Yes, I have a gauge setup for balancing the carbs on a KZ-1000, which will work on the V7 Cafe Classic. So essentially the purpose of the bypass screws are for balancing two throttle bodies and are obviously not required for a single TB.

Jason
 
Ok, I understand now; they are simply used for balancing the TBs.

Twin TBs are new to me, so pardon my ignorance.

Jason

You were too fast on the draw there! I was still editing. Go back and read the rest please.

If you understand what “balancing the throttle bodies” really means then you understand perfectly why only 1 air bleed is ever open and the other closed, and that anything that says 1 turn or 3/4 turn etc is dead wrong.
 
You were too fast on the draw there! I was still editing. Go back and read the rest please.

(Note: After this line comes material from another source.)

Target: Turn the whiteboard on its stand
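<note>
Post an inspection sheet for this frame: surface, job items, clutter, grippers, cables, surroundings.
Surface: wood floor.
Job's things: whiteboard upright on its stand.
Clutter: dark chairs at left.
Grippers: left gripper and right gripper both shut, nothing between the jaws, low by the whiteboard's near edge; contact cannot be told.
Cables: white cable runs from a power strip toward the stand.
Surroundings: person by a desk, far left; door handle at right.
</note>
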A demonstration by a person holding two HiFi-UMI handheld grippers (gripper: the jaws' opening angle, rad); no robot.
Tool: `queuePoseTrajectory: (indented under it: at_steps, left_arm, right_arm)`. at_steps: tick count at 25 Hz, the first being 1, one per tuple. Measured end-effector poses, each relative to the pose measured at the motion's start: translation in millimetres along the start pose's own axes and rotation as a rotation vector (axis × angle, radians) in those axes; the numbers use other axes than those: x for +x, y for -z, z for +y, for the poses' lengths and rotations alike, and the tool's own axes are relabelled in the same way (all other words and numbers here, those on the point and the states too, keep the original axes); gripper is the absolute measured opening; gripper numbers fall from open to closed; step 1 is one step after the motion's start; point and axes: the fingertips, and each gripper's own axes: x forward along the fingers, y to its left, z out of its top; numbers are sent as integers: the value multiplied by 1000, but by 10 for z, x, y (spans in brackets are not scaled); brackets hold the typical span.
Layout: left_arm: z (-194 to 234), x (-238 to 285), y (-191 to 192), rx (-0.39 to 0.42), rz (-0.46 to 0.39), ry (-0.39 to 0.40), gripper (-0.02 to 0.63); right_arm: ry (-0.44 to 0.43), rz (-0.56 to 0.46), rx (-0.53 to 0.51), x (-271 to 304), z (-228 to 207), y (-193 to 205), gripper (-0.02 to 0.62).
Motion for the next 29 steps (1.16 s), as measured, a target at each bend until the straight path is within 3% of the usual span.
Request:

If you understand what “balancing the throttle bodies” really means then you understand perfectly why only 1 air bleed is ever open and the other closed, and that anything that says 1 turn or 3/4 turn etc is dead wrong.

Scott, thanks again; I think I fully understand now.

When balancing, or matching downstream vacuum, you start with both screws seated and adjust as necessary the air bypass screw on the TB that, I assume, has the higher vacuum. I'm thinking that opening the air bypass will lower the vacuum on that particular TB. I'm going to check my TB balance today.

Jason
 
EXACTLY.

This is why one is ALWAYS CLOSED. You start the process with both closed and then open ONLY the side with the greater manifold vacuum at IDLE and only to the point where both levels on your synchronization tool read the same value for both the higher and lower side, and NOT 1/2, 3/4, 275 turns etc. :rofl:

Well done
 
Jason. What year and model motorcycle fo you have?

I suspect that you have a V7 Sport from 1971-1974 and just may be posting in the wrong forum.
 
On the V7 Classic 2 TB it's easy to follow the manual, it is easily understandable & both air screws are open about 1 turn-3/4 to get your 1100 rpm back after having them closed to balance at higher speed. Only read manual for your model w/15RC ECU which is like a Cali EV. All models w/5AM are closed all the time but one side may be open to sync at idle. Different procedures for different ECU's.
 
On the V7 Classic 2 TB it's easy to follow the manual, it is easily understandable & both air screws are open about 1 turn-3/4 to get your 1100 rpm back after having them closed to balance at higher speed. Only read manual for your model w/15RC ECU which is like a Cali EV. All models w/5AM are closed all the time but one side may be open to sync at idle. Different procedures for different ECU's.

I have a 2010 V7 Cafe Classic; does it have a 15RC ECU?

Jason
 
Those screws change your mixture, when closed it will turn your spark plugs black. The 5AM ecu doesn't do that and is made for closed screws.